Henderson: Praised the Auglaize County Crisis Center and the services it provides to women who have suffered some kind of domestic violence and speaking along those lines, as a board member of the Mental Health and Recovery Services, he understands how high the suicide rate for ages 10 to 14 and 15 to 34.

“I know there’s probably no one in this room that hasn’t been affected by that and one way or another unfortunately, so I’m glad that I’m on the board of directors working in conjunction with the county commissioners,” Henderson added.

Bambauer: He and his wife have volunteered for the crisis center in the past and while it has the ability to house women in the county and provide them with all kinds of different services, the crisis center also provides the same services for males who have been abused. 
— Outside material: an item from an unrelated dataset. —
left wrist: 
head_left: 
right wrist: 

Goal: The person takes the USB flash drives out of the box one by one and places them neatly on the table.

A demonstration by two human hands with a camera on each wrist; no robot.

Bambauer said while the center does not provide the same housing as women, it will provide some sort of alternate housing to men.

Closing Statements

Henderson: He said this race is not about the amount of yard signs one candidate has against another, it’s about getting out and solving the whatever problems the county has. 

“One of the questions was what’s the biggest problem in Auglaize County and my simple answer is I didn’t know we had any problems in Auglaize County,” Henderson said. “I think they’ve done a strategic, mathematically-sound job of doing what county commissioners are elected to do and I look forward to that continued leadership that I’ve done over the past 22 years.”

Bambauer: Bambauer stated that he loves Auglaize County and he has always had an interest in county government.

“I think I suit that position well because of my past experience serving as a Washington Township fiscal officer, being in private business, doing my service in my community,” he added. “I just feel like I have a big overview picture of what goes on in our county and hopefully I can uphold and do as well as our county leadership has as long as I can remember.”